## Exercise goal
Each line of the records that holds "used" should be shown in full.
○ ○ ○ ○
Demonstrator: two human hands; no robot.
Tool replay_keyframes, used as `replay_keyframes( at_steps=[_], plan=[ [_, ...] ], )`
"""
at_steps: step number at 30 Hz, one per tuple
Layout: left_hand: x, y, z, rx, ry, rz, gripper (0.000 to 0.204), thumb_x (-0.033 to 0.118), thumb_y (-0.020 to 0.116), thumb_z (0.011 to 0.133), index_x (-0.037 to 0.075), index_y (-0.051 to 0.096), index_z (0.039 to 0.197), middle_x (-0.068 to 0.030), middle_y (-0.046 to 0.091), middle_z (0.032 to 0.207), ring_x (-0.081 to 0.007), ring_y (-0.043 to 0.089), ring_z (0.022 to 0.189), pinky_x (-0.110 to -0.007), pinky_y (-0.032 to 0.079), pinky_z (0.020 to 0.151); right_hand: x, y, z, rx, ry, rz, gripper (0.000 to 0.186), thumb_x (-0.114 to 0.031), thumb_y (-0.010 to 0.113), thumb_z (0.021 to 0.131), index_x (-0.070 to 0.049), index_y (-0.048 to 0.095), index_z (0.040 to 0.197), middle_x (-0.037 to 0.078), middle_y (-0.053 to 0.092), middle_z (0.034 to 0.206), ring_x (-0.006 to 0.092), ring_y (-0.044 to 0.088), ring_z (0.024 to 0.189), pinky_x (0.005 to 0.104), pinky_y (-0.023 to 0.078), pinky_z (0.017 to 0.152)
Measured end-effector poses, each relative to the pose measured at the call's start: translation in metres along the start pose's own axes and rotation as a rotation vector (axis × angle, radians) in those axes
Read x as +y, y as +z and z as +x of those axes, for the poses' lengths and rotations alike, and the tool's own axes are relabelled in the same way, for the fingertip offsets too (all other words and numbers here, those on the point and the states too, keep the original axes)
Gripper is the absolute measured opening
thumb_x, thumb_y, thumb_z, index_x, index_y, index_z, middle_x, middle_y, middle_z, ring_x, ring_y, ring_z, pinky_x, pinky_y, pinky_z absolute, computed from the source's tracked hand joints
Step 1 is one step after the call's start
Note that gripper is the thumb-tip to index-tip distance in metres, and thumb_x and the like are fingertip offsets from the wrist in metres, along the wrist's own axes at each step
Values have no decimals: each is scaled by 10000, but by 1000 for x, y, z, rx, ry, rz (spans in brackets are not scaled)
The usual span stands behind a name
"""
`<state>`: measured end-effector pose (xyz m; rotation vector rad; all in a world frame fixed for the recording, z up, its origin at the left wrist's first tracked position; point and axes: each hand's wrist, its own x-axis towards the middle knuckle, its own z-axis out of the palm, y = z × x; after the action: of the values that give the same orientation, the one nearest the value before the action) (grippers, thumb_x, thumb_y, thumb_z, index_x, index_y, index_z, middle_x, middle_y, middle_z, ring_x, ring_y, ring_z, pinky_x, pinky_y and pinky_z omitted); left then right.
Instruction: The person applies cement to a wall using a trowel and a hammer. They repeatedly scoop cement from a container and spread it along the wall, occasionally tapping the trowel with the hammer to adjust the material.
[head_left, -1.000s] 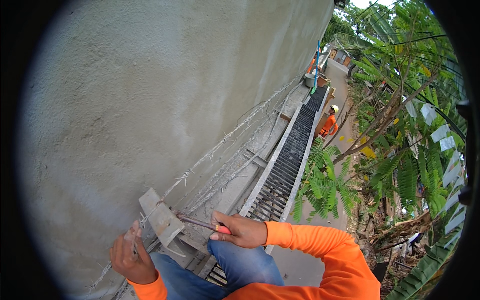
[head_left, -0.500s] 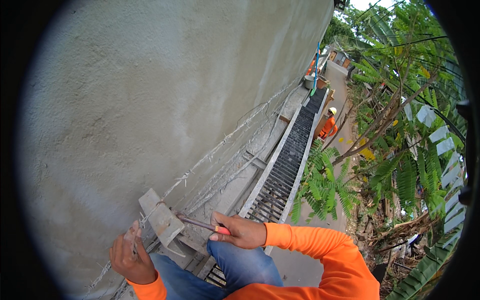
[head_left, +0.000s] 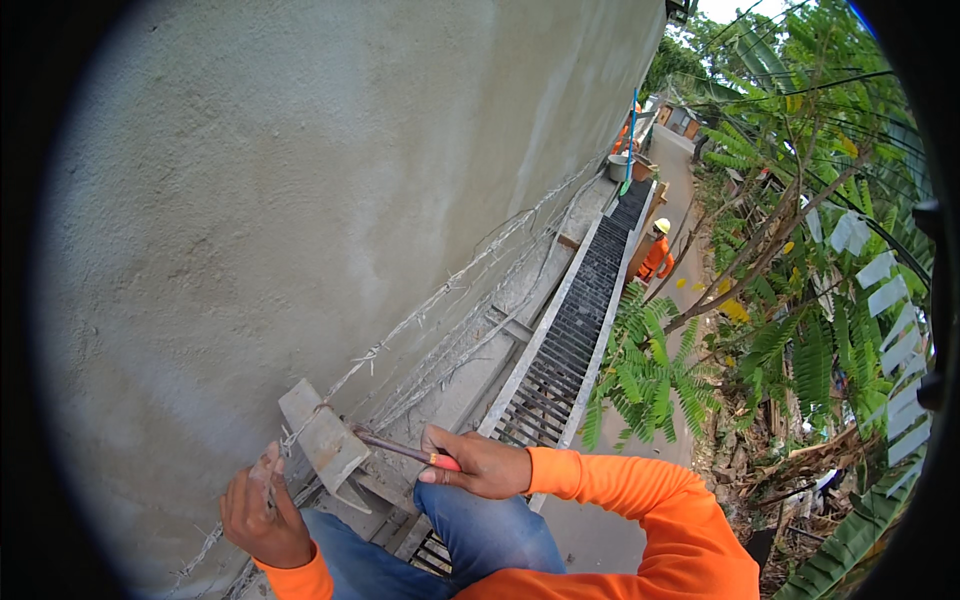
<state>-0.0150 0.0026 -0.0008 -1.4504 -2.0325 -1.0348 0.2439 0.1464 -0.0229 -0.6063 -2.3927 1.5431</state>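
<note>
Our right grip (head_left: pixel 482 465) wraps around the red end of a slim tool (head_left: pixel 392 445), thumb and fingers folded over the handle. From that grip the dark shaft runs left and slightly away from us, its far end meeting or nearly meeting the edge of a grey metal bracket (head_left: pixel 332 445); we cannot tell whether it touches. The bracket stands tilted between our two grips, nearer the left one.

Our left grip (head_left: pixel 262 515) is narrow, fingers curled and dusty, raised beside the barbed wire (head_left: pixel 372 352) just left of the bracket. The fingers hide their inner side, so we cannot tell whether they pinch the wire. From there the strand crosses the bracket and runs off beyond both grips along the plastered wall (head_left: pixel 250 220).

Just below the right grip we see our blue denim knee (head_left: pixel 490 535). Past that grip, a slatted metal walkway (head_left: pixel 575 335) stretches away, with a grey bucket (head_left: pixel 619 166) and a blue pole (head_left: pixel 632 130) at its far end. Well apart to the right of the walkway stands a helmeted co-worker (head_left: pixel 654 258) in orange, near green leaves (head_left: pixel 655 375).
</note>
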Motion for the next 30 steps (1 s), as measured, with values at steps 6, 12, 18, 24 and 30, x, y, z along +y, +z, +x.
replay_keyframes(
  at_steps=[6,12,18,24,30],
  plan=[
    [-1,1,0,0,-17,12,137,62,698,938,48,780,1047,-110,747,899,-301,670,758,-394,483,712,1,0,-1,-7,26,-11,330,-320,605,1059,-67,394,1067,215,565,760,489,578,758,508,448,684],
    [-2,1,-2,-14,-34,29,147,86,690,947,58,783,1058,-113,750,923,-309,676,798,-404,488,730,5,1,0,-18,28,-4,345,-346,586,1067,-63,390,1079,212,569,789,470,583,770,502,450,701],
    [-6,6,-3,39,-2,47,152,92,689,938,60,786,1050,-115,754,934,-311,681,807,-413,489,734,3,1,0,-11,18,-23,373,-383,574,1070,-58,390,1075,207,555,826,448,582,791,507,452,721],
    [-12,8,-7,48,17,50,158,90,685,937,57,788,1052,-112,754,931,-309,681,793,-414,478,715,2,1,-1,12,-23,-13,387,-407,548,1079,-46,407,1066,201,546,823,438,571,778,506,444,705],
    [-7,6,-1,66,47,33,164,85,688,938,53,784,1067,-112,755,927,-308,682,784,-414,479,697,11,-4,13,7,-120,-210,318,-367,530,1095,-65,447,1038,166,494,795,385,513,743,475,421,706]
  ],
)
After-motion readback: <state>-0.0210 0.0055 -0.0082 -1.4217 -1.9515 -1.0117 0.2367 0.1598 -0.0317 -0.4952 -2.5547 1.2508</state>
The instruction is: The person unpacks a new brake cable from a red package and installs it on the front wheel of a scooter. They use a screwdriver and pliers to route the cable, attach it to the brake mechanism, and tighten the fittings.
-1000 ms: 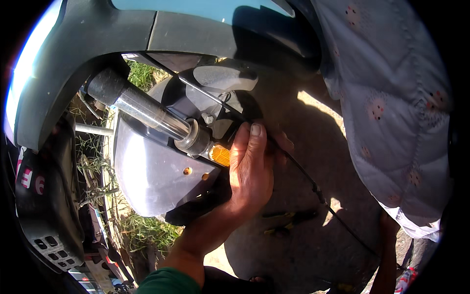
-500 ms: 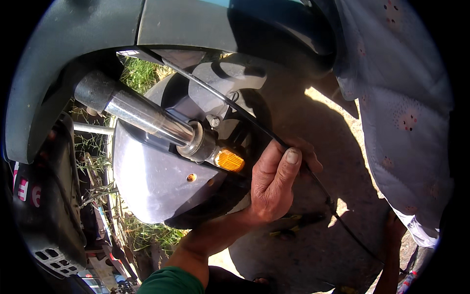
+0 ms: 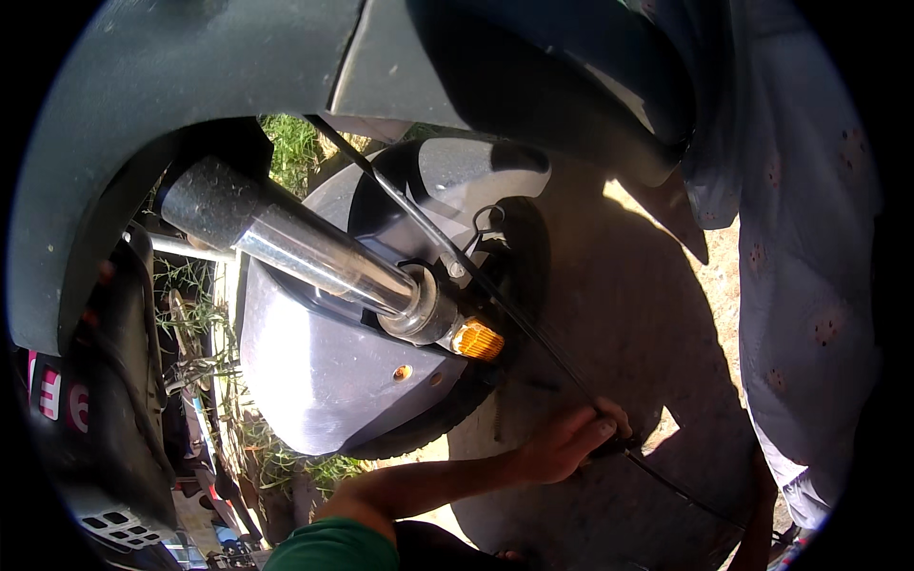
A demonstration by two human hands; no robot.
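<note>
I have the left hand (image 3: 568,445) low in the scene, right of the middle, with thumb and fingers clamped on a thin black cable (image 3: 505,301). The cable slants from beneath the dark body panel (image 3: 209,67) at the far side, crosses in front of the wheel parts, passes through my grip and runs on toward the near right. A green sleeve (image 3: 333,547) covers the upper part of that arm at the near edge, and the bare forearm reaches rightward from it.

At the near right I see a dark limb (image 3: 759,497) beside the hanging cloth (image 3: 809,257); the right hand is too lost in shadow for me to read, so I cannot tell whether it is closed or apart, or what it touches.

Left of the cable, a shiny metal tube (image 3: 324,252) slopes down toward the right, with an orange reflector (image 3: 478,340) just past its lower end. Below the tube sits a smooth grey cover (image 3: 300,366), brightly lit, with a small hole near its right side. A wire ring (image 3: 488,220) stands just right of the cable's upper stretch. Green grass (image 3: 290,143) shows beyond the tube, and shaded ground (image 3: 633,295) spreads between the wheel and the cloth
</note>
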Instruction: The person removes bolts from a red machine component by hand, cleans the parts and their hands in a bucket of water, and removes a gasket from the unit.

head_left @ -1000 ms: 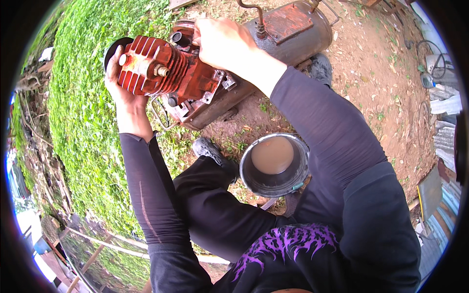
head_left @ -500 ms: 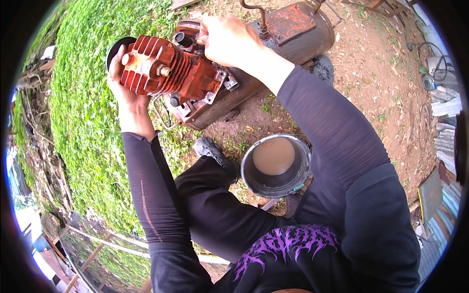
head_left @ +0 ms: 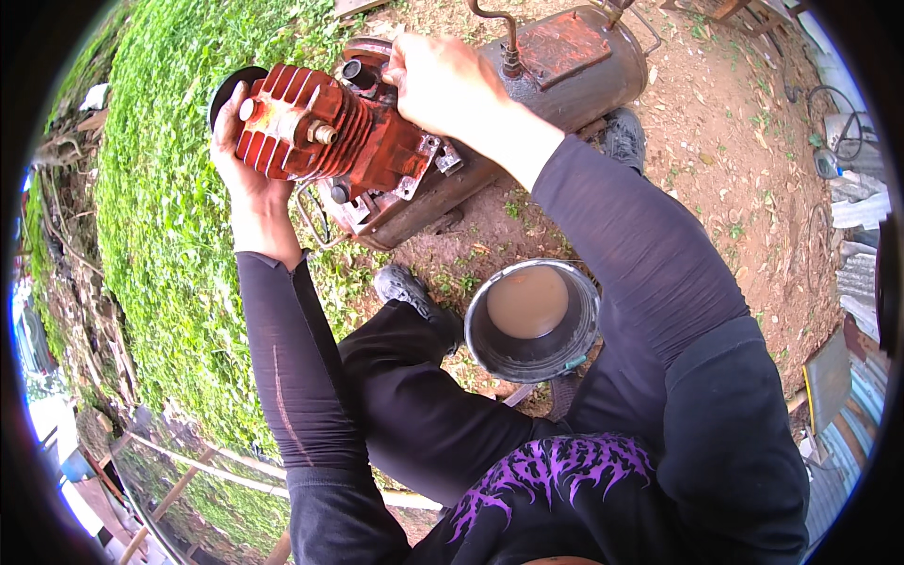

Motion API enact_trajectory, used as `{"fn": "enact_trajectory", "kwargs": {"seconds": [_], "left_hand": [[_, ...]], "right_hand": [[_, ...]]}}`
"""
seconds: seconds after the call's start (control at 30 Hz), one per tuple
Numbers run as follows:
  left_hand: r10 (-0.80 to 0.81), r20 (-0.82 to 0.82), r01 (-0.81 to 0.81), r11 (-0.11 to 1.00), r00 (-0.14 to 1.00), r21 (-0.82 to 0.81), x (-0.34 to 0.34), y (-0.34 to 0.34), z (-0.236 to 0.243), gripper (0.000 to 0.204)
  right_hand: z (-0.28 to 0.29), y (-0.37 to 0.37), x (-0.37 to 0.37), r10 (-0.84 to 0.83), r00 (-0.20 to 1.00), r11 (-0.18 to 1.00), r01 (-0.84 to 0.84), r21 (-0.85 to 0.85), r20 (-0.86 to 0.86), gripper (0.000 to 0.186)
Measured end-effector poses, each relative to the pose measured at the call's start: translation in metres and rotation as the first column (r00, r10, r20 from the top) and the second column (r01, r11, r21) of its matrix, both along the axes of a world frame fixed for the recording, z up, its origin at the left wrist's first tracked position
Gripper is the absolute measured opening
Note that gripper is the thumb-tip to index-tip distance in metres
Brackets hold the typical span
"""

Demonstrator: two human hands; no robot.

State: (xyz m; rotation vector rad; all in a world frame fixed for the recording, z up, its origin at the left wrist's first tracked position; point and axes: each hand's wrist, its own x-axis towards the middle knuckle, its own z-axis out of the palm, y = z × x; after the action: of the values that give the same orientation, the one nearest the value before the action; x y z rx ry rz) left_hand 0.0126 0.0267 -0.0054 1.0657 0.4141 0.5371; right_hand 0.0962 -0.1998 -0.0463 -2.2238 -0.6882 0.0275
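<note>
A red, finned compressor pump [head_left: 311, 127] tilts over one end of a rusty brown cylindrical tank [head_left: 617, 71]. My left hand [head_left: 250, 184] grips the pump's finned end from the left, with its fingers partly hidden behind it. Beside those fingers shows a black round part [head_left: 224, 99]. Past the pump's far side, my right hand [head_left: 450, 89] is closed, near a wheel-like part [head_left: 369, 47] and a short black-capped stub [head_left: 358, 73]. Whatever its fingers hold is hidden from view. A brass fitting [head_left: 326, 135] sticks out of the pump's near face.
A dark bucket [head_left: 478, 344] of murky brown water stands between my legs. A bent metal pipe [head_left: 509, 33] rises from the tank. Grass [head_left: 160, 235] lies left, bare soil [head_left: 711, 179] right, with corrugated sheets [head_left: 857, 273] at the far right edge.
The pump and my left hand have shifted slightly to the right. My right hand stays in nearly the same place, its fingers still closed.
</note>
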Motion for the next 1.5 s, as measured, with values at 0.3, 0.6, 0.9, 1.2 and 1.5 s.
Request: {"fn": "enact_trajectory", "kwargs": {"seconds": [0.3,0.6,0.9,1.2,1.5], "left_hand": [[0.039,-0.041,-0.038,0.999,0.998,0.015,0.000,-0.004,0.002,0.036],[-0.011,-0.039,0.010,0.999,0.999,-0.040,0.000,0.003,0.001,0.036],[-0.003,-0.004,0.003,1.000,1.000,-0.006,-0.001,0.008,-0.004,0.038],[0.010,-0.043,-0.011,1.000,0.999,-0.020,-0.002,-0.003,0.003,0.038],[-0.093,-0.057,0.092,0.995,0.994,-0.027,-0.004,0.016,-0.002,0.036]], "right_hand": [[0.004,-0.001,-0.008,0.007,0.999,1.000,-0.007,-0.001,-0.036,0.018],[-0.004,0.002,-0.005,0.035,0.999,0.999,-0.035,0.018,-0.019,0.018],[-0.003,0.005,-0.008,0.051,0.999,0.999,-0.051,0.013,-0.019,0.015],[0.002,0.009,-0.011,0.057,0.996,0.998,-0.056,-0.016,0.074,0.023],[0.004,0.017,-0.013,0.131,0.983,0.986,-0.116,-0.121,0.129,0.023]]}}
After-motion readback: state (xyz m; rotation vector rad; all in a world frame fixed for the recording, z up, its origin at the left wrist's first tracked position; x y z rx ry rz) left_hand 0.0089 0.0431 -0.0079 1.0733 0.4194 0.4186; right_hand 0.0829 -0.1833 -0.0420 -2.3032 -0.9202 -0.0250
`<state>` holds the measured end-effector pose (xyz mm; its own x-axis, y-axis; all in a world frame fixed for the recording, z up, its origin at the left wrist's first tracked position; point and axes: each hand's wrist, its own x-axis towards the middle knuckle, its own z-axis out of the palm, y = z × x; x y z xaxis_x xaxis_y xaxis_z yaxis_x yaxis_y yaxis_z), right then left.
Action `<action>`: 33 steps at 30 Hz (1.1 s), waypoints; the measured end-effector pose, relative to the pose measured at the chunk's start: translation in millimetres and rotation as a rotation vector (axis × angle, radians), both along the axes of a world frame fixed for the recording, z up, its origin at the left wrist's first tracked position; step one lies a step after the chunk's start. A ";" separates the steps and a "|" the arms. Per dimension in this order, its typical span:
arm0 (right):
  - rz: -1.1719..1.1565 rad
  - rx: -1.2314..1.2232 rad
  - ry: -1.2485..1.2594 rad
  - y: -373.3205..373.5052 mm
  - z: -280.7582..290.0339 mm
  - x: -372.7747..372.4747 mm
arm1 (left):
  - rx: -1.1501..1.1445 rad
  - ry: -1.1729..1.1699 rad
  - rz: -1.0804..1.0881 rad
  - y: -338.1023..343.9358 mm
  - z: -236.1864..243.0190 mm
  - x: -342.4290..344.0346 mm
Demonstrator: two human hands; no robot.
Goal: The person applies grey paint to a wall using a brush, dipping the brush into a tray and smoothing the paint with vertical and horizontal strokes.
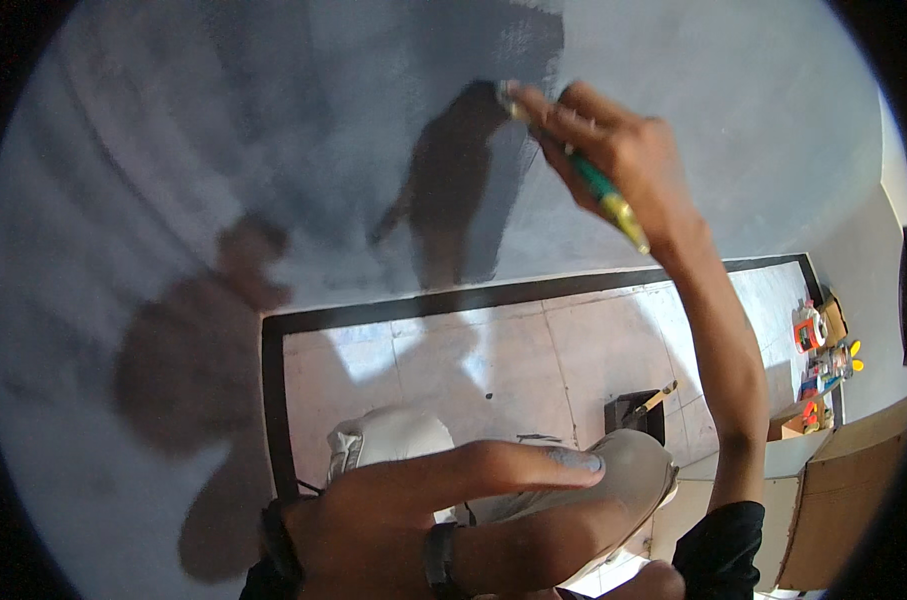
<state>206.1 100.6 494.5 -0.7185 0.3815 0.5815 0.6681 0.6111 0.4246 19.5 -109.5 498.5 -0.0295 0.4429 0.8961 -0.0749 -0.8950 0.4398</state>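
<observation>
My right hand (613,150) is raised against the grey wall (223,150) and grips a paintbrush (598,190) with a green and yellow handle. Its bristle end touches the wall beside a darker, freshly painted patch (493,200). My left hand (443,490) hangs low in front of me with one finger stretched out to the right. That fingertip is smeared with grey paint, and the hand holds nothing. A dark band circles each wrist area near the bottom edge.
Below me lies a tiled floor (533,350) with a black skirting strip (453,300) along the wall. A small black tray with a brush (638,410) sits on the floor. Colourful containers (818,360) stand on a wooden ledge at right. My light shoes (393,440) show below.
</observation>
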 end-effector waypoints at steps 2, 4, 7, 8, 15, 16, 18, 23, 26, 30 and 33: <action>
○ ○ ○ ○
## Answer
Tool replay_keyframes, used as `replay_keyframes( at_steps=[_], plan=[ [_, ...] ], )`
Motion API enact_trajectory, used as `{"fn": "enact_trajectory", "kwargs": {"seconds": [_], "left_hand": [[_, ...]], "right_hand": [[_, ...]]}}`

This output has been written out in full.